When Paltrow, 46, asked the two speakers what they tell their daughters about growing up in the present world, Moore noted that being a better version of herself has an impact.

“I feel like the more I work on myself, the more it just organically imparts because that’s how I live, and I don’t have to work as hard to show or teach them,” she said.

She also stated that she learns just as much from her children Tallulah, 25, Rumer, 30, and Scout, 27.

“I already think they’re more evolved, more self-assured, and less regretful for who they are and the space that they’re taking,” Moore said.

“I believe they are providing me with greater insights than I am providing them.”

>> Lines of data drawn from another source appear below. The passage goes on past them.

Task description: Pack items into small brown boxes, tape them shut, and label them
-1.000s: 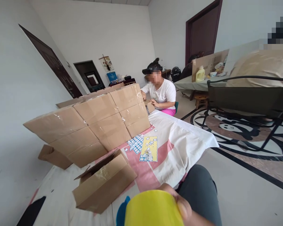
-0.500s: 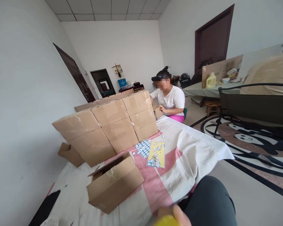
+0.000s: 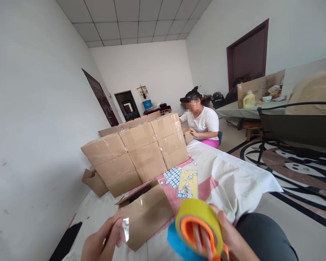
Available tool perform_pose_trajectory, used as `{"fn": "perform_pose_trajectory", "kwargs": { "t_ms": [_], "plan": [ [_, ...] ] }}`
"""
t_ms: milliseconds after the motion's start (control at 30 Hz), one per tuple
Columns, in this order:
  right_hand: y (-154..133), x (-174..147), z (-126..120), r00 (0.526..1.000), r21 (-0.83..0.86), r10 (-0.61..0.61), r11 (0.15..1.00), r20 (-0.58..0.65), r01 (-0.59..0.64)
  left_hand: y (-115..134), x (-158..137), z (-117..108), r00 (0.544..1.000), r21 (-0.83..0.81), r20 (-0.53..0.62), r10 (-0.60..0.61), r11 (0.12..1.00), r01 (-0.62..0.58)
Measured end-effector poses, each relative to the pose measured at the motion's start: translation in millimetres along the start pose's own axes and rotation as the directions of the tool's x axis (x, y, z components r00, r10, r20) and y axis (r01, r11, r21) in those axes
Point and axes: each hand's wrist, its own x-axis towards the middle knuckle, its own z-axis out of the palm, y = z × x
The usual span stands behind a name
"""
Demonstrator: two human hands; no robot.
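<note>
My right hand [image 3: 229,230] grips a tape dispenser [image 3: 216,250] with an orange hub, a blue part and a yellowish roll of packing tape [image 3: 197,210]. Some of its fingers pass through the hub. At the lower left, the fingertips of my left hand [image 3: 101,235] are pinched on a shiny clear piece of tape [image 3: 125,229]. Between both hands stands an open cardboard box [image 3: 149,214], its flaps up on the far side. Whether the tape touches the box is unclear.
Stacked taped cartons [image 3: 141,152] stand behind the box, with a smaller open carton [image 3: 95,183] at their left. Sticker sheets [image 3: 188,181] lie on the pink and white cloth [image 3: 222,174]. Across the table, a person in a white shirt [image 3: 205,121] handles a carton.
My right hand has risen into view with the tape dispenser, which was a blur at the bottom edge. My left hand has come in from the lower left, pinching tape. The view has tilted up.
</note>
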Motion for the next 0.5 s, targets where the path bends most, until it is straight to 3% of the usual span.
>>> {"fn": "perform_pose_trajectory", "kwargs": {
  "t_ms": [67, 100, 167, 200, 267, 333, 433, 500],
  "plan": [
    [-20, 22, -24, 0.983, -0.183, -0.103, 0.980, -0.155, 0.073, 0, 1, 10, 0.996, -0.124, 0.037, -0.086, 0.988, 0.090],
    [-30, 33, -37, 0.944, -0.298, -0.182, 0.950, -0.274, 0.096, 0, 1, 15, 0.993, -0.180, 0.046, -0.104, 0.977, 0.111],
    [-47, 58, -68, 0.794, -0.486, -0.363, 0.868, -0.487, 0.099, 5, 1, 22, 0.986, -0.270, 0.033, -0.164, 0.948, 0.167],
    [-52, 70, -84, 0.744, -0.535, -0.405, 0.842, -0.532, 0.075, 9, 0, 25, 0.977, -0.303, 0.020, -0.212, 0.930, 0.208],
    [-55, 91, -115, 0.728, -0.531, -0.375, 0.847, -0.574, 0.017, 17, -3, 29, 0.951, -0.341, 0.011, -0.308, 0.893, 0.294],
    [-51, 104, -138, 0.733, -0.425, -0.257, 0.904, -0.629, -0.048, 23, -4, 32, 0.929, -0.342, 0.030, -0.369, 0.869, 0.357],
    [-40, 109, -156, 0.727, -0.289, -0.098, 0.947, -0.679, -0.143, 21, -6, 36, 0.921, -0.373, 0.115, -0.372, 0.843, 0.387],
    [-36, 109, -159, 0.719, -0.370, -0.143, 0.914, -0.680, -0.169, 17, -7, 38, 0.915, -0.426, 0.192, -0.356, 0.810, 0.404]
  ]
}}
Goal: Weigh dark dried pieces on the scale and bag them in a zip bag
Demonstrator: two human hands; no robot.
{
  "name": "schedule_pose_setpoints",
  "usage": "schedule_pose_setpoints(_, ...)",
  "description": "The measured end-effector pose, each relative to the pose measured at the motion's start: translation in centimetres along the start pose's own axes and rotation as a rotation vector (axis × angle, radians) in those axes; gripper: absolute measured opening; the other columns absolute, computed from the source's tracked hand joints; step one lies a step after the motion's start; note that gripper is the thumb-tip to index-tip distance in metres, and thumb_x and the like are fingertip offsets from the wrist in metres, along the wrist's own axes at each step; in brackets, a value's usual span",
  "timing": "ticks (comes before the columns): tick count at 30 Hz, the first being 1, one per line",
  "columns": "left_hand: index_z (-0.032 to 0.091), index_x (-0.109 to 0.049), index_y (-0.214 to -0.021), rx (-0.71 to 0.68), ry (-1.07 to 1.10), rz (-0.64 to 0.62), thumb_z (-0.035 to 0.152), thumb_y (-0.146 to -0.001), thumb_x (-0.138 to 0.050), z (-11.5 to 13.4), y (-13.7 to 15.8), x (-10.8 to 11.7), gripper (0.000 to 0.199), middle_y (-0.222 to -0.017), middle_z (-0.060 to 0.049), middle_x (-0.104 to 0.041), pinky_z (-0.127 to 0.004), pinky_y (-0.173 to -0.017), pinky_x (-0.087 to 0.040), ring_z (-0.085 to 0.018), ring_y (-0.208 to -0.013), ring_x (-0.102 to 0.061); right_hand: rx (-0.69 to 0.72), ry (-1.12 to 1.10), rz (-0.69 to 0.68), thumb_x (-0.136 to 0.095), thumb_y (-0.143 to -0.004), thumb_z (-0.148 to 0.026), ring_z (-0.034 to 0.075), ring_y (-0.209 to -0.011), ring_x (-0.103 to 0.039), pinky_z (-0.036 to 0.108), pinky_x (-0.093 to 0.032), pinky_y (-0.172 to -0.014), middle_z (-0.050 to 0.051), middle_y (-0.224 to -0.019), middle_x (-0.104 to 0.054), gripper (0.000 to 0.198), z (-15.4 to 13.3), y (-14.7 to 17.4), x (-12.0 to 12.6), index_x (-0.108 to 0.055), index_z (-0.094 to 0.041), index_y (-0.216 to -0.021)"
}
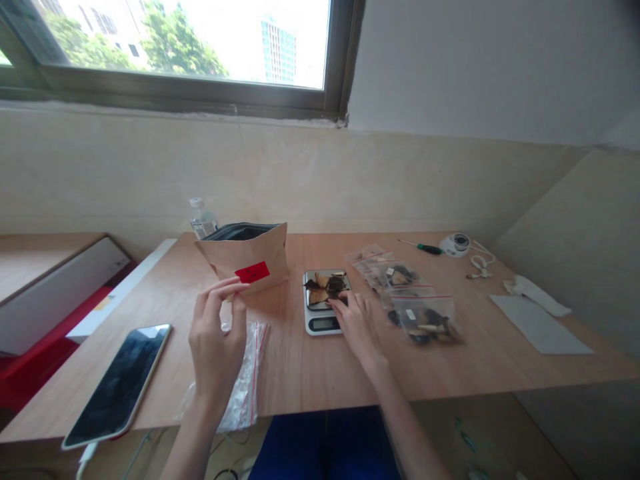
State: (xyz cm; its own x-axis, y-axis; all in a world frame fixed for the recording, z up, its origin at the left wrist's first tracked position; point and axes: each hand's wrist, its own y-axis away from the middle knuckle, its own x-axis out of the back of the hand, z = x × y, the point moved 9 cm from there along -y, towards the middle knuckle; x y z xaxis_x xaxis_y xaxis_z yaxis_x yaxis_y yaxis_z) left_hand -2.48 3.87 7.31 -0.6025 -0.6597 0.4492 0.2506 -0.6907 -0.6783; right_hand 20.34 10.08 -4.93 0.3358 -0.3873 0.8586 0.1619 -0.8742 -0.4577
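A small white kitchen scale point(311, 325) stands in the middle of the table, its display facing me. Dried tan and dark brown pieces point(319, 294), resembling dried mushroom, lie heaped on its metal plate. My right hand point(356, 323) reaches over the plate's right edge, thumb and fingertips closing on a dark piece in the heap. In front of a brown paper bag point(250, 257) with a red label point(253, 272), my left hand point(219, 333) is raised with fingers loosely bent and the thumb apart, holding nothing visible. The bag stands upright with its top open. Clear zip bags point(247, 380) lie beneath and beside my left hand.
Filled zip bags point(425, 317) of dried pieces lie right of the scale. A phone point(120, 383) lies at the left, a water bottle point(201, 219) behind the paper bag. Farther right are a screwdriver point(429, 249), a white camera point(455, 245) with cable, and a white sheet point(540, 325).
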Motion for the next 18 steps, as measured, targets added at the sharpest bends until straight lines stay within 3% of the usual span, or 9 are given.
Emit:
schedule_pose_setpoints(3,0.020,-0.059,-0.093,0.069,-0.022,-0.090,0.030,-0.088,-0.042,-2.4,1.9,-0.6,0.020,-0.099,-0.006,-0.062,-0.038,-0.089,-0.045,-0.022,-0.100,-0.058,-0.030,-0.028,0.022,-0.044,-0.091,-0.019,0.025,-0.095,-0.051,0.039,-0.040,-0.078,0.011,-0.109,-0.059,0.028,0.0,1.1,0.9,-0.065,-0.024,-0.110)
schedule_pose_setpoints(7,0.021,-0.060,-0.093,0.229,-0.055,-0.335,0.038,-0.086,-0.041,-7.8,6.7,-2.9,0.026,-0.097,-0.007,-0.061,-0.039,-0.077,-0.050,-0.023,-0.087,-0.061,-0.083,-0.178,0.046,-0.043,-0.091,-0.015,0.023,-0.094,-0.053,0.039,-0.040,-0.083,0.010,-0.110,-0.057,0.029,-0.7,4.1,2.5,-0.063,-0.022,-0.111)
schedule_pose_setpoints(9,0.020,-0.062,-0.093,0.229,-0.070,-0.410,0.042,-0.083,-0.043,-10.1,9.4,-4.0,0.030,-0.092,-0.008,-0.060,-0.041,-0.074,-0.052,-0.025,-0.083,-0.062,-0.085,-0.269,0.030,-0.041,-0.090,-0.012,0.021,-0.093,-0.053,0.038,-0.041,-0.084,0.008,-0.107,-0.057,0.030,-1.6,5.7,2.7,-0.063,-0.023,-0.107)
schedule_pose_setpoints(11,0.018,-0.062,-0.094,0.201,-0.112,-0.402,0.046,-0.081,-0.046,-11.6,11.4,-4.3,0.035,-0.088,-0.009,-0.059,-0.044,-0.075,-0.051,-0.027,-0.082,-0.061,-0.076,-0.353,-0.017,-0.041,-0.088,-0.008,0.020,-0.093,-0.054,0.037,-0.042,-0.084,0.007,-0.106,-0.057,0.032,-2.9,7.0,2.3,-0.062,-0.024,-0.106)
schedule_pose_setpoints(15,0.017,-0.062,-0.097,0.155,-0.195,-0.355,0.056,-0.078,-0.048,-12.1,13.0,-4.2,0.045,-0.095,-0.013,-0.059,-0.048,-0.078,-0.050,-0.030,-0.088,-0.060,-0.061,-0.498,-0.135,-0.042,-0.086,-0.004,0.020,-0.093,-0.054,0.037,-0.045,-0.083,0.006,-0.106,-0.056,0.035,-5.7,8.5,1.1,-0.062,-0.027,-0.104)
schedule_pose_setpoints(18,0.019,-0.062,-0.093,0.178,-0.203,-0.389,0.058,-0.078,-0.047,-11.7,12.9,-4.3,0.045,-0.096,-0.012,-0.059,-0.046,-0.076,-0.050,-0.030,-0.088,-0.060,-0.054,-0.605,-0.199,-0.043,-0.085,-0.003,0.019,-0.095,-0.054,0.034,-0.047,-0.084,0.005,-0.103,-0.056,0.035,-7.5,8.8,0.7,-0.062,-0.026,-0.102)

Paltrow, Huffington, and Moore also talked about technology and social media. Huffington called smartphones’ “growing addiction” a “disaster.”

“We need to set boundaries,” she continued. “We must put down our phones and spend time with our families and ourselves.”

Moore agreed, adding that “being a young person is hard enough” without the effect of social media, and that her daughters had been affected.

“My children were the first generation to come under scrutiny, and my children are battling immensely with low self-esteem because adults on an anonymous forum commented on them being unattractive,” she said. “It’s heartbreaking as a parent.”

“I was at a birthday party that said ‘no phones,’ and it was really amazing because everyone was dancing, socializing, listening to music, and laughing, and no one was trying to take a picture,” Moore added. “This discipline does exist. Although it is a spectacular weapon with significant power, it should not be used to represent who we are in the world.”